Data to use START
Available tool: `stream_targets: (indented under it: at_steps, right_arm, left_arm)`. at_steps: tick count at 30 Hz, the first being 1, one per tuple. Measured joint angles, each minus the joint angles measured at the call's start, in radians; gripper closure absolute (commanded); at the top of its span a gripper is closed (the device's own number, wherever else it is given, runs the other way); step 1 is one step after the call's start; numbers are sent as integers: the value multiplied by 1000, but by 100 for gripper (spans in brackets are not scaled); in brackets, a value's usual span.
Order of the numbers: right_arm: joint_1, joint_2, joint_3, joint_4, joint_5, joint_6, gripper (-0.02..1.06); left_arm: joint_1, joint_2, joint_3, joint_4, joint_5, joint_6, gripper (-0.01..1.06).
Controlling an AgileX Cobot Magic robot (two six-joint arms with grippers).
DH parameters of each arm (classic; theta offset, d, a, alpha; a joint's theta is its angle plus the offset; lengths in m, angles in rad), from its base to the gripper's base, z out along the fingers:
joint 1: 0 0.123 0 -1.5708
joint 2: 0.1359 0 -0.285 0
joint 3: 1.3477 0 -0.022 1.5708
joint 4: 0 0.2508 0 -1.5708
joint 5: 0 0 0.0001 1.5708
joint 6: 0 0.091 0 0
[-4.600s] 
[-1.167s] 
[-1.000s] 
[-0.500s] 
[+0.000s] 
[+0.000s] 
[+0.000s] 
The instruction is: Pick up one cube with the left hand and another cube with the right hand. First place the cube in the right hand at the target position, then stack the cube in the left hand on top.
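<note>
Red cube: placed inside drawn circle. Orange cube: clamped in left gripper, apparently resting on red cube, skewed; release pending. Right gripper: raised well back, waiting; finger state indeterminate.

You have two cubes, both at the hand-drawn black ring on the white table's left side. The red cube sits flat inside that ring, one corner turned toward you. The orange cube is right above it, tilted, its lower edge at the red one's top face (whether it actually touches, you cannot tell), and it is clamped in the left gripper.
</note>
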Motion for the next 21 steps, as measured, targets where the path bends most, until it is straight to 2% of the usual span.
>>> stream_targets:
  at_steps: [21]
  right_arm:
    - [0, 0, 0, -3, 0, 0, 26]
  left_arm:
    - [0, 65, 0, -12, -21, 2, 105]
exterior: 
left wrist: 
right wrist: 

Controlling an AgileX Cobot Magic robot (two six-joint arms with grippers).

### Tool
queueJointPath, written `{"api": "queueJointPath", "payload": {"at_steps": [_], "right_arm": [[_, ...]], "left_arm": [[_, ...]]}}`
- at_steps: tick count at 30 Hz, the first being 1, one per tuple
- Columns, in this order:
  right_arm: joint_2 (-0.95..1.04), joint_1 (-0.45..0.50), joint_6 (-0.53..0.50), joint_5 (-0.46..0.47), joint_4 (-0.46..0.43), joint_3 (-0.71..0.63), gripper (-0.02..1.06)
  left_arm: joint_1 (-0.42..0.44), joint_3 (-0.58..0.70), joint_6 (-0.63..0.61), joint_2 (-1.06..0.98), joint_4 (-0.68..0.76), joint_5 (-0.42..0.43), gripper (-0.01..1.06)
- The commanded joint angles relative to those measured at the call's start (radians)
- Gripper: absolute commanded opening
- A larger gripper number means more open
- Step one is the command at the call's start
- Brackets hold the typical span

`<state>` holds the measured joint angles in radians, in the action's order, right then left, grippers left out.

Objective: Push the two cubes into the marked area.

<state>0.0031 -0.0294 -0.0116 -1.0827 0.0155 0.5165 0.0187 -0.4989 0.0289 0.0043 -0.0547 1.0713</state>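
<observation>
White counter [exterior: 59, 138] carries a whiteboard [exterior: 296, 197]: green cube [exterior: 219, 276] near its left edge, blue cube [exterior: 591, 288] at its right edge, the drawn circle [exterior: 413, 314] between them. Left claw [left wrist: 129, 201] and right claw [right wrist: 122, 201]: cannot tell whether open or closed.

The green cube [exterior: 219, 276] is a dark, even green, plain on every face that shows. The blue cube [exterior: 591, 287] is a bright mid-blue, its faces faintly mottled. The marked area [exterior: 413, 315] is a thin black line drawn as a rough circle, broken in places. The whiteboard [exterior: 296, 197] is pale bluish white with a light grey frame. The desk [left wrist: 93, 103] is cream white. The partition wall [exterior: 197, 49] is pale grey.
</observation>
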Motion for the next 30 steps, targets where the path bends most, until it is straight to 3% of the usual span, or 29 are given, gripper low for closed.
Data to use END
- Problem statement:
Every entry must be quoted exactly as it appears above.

- Result for this task:
Available tool: `stream_targets: (indented under it: at_steps, right_arm, left_arm)`. at_steps: tick count at 30 Hz, the first being 1, one per tuple. Measured joint angles, each minus the joint angles measured at the call's start, in radians; gripper closure absolute (commanded); at the top of its span a gripper is closed (the device's own number, wherever else it is given, runs the other way); step 1 is one step after the call's start; numbers are sent as integers: the value multiplied by 1000, but by 100 for gripper (spans in brackets are not scaled); in brackets, a value's usual span.
Order of the numbers: right_arm: joint_1, joint_2, joint_3, joint_4, joint_5, joint_6, gripper (-0.02..1.06); left_arm: joint_1, joint_2, joint_3, joint_4, joint_5, joint_6, gripper (-0.01..1.06).
Controlling an AgileX Cobot Magic robot (two six-joint arms with grippers).
DH parameters of each arm (classic; theta offset, d, a, alpha; a joint's theta is its angle plus the offset; lengths in m, angles in rad), from its base to the gripper's base, z out along the fingers:
joint 1: 0 0.123 0 -1.5708
joint 2: 0.1359 0 -0.285 0
joint 3: 1.3477 0 -0.022 1.5708
joint 4: 0 0.2508 0 -1.5708
joint 5: 0 0 0.0001 1.5708
joint 6: 0 0.091 0 0
[-4.600s] 
[-1.167s] 
[-1.000s] 
[-0.500s] 
[+0.000s] 
[+0.000s] 
[+0.000s] 
The instruction is: Pick up one cube with the left hand and another cube with the right hand. First place the cube in the right hand at the target position, then stack the cube in the left hand on top.
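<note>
Red cube: placed inside drawn circle. Orange cube: clamped in left gripper, apparently resting on red cube, skewed; release pending. Right gripper: raised well back, waiting; finger state indeterminate.

You have two cubes, both at the hand-drawn black ring on the white table's left side. The red cube sits flat inside that ring, one corner turned toward you. The orange cube is right above it, tilted, its lower edge at the red one's top face (whether it actually touches, you cannot tell), and it is clamped in the left gripper.
</note>
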Motion for the next 21 steps, as measured, targets where the path bends most, until it is straight to 2% of the usual span.
>>> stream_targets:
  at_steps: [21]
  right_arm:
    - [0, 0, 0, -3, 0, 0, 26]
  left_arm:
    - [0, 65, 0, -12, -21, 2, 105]
exterior: 
left wrist: 
right wrist: 

Controlling an AgileX Cobot Magic robot (two six-joint arms with grippers).

### Tool
queueJointPath, written `{"api": "queueJointPath", "payload": {"at_steps": [_], "right_arm": [[_, ...]], "left_arm": [[_, ...]]}}`
- at_steps: tick count at 30 Hz, the first being 1, one per tuple
- Columns, in this order:
  right_arm: joint_2 (-0.95..1.04), joint_1 (-0.45..0.50), joint_6 (-0.53..0.50), joint_5 (-0.46..0.47), joint_4 (-0.46..0.43), joint_3 (-0.71..0.63), gripper (-0.02..1.06)
  left_arm: joint_1 (-0.42..0.44), joint_3 (-0.58..0.70), joint_6 (-0.63..0.61), joint_2 (-1.06..0.98), joint_4 (-0.68..0.76), joint_5 (-0.42..0.43), gripper (-0.01..1.06)
- The commanded joint angles relative to those measured at the call's start (radians)
- Gripper: absolute commanded opening
- A larger gripper number means more open
- Step one is the command at the call's start
- Brackets hold the typical span

`<state>` holds the measured joint angles in radians, in the action's order, right then left, grippers left out.

Objective: Push the two cubes into the marked area.

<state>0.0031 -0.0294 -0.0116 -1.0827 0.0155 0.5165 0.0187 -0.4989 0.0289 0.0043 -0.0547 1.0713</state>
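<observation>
White counter [exterior: 59, 138] carries a whiteboard [exterior: 296, 197]: green cube [exterior: 219, 276] near its left edge, blue cube [exterior: 591, 288] at its right edge, the drawn circle [exterior: 413, 314] between them. Left claw [left wrist: 129, 201] and right claw [right wrist: 122, 201]: cannot tell whether open or closed.

The green cube [exterior: 219, 276] is a dark, even green, plain on every face that shows. The blue cube [exterior: 591, 287] is a bright mid-blue, its faces faintly mottled. The marked area [exterior: 413, 315] is a thin black line drawn as a rough circle, broken in places. The whiteboard [exterior: 296, 197] is pale bluish white with a light grey frame. The desk [left wrist: 93, 103] is cream white. The partition wall [exterior: 197, 49] is pale grey.
</observation>
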Motion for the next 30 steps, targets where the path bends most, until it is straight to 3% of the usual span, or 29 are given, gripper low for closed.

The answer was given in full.